An attempt to controvert the opinions and reasonings of a person so eminent as Sir William Martin, by a person like myself, may savour of presumption. I think it right, therefore, to preface the remarks I have to offer, on certain parts of his pamphlet, by the following narrative.

At the period (January 1840) when Captain Hobson, R.N., arrived in New Zealand with the appointment of Consul, and authority to treat with the chiefs and people for a cession to the Queen of the sovereign and territorial rights which had been acknowledged by the British Government, I had filled for seven years the office of H.M. Resident in New Zealand.

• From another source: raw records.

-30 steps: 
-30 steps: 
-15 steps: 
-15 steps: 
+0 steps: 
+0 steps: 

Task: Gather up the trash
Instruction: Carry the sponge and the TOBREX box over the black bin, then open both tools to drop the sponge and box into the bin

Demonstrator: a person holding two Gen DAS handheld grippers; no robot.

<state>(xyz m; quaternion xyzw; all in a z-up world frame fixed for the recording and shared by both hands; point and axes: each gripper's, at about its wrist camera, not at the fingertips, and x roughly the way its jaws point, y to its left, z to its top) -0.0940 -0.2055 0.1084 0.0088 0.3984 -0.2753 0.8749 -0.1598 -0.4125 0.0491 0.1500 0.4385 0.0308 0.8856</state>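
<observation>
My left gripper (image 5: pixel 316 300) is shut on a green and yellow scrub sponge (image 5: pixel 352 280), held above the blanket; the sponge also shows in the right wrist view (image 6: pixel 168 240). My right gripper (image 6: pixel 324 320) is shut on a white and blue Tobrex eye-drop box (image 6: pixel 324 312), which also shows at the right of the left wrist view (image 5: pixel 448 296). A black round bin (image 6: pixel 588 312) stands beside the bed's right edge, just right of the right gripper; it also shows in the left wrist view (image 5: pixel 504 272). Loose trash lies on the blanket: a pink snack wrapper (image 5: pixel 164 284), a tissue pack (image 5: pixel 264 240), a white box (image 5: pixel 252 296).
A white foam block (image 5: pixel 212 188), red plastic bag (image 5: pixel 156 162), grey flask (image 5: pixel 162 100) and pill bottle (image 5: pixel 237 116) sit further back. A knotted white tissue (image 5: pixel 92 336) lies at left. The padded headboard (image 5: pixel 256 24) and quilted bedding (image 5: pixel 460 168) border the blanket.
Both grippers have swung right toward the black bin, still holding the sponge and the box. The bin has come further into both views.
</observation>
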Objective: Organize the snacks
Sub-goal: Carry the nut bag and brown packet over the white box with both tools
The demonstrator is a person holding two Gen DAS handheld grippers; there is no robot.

Though my official character terminated on the arrival of Captain Hobson, I did not the less consider it to be my duty to aid him with my experience and influence, and though I afterwards declined his invitation to join his Government, yet, till the Treaty was accomplished, our relations were of the most unreserved and confidential character. In writing to me afterwards he expressed himself in the following words:--"I beg further to add that through your disinterested and unbiassed advice, and to your personal exertions, I may chiefly ascribe the ready adherence of the chiefs and other natives to the Treaty of Waitangi, and I feel it but due to you to state that without your aid in furthering the objects of the Commission with which I was charged by H.M. Government, I should have experienced much difficulty in reconciling the minds of the natives, as well as the Europeans who have located themselves in these islands, to the changes I contemplated carrying into effect."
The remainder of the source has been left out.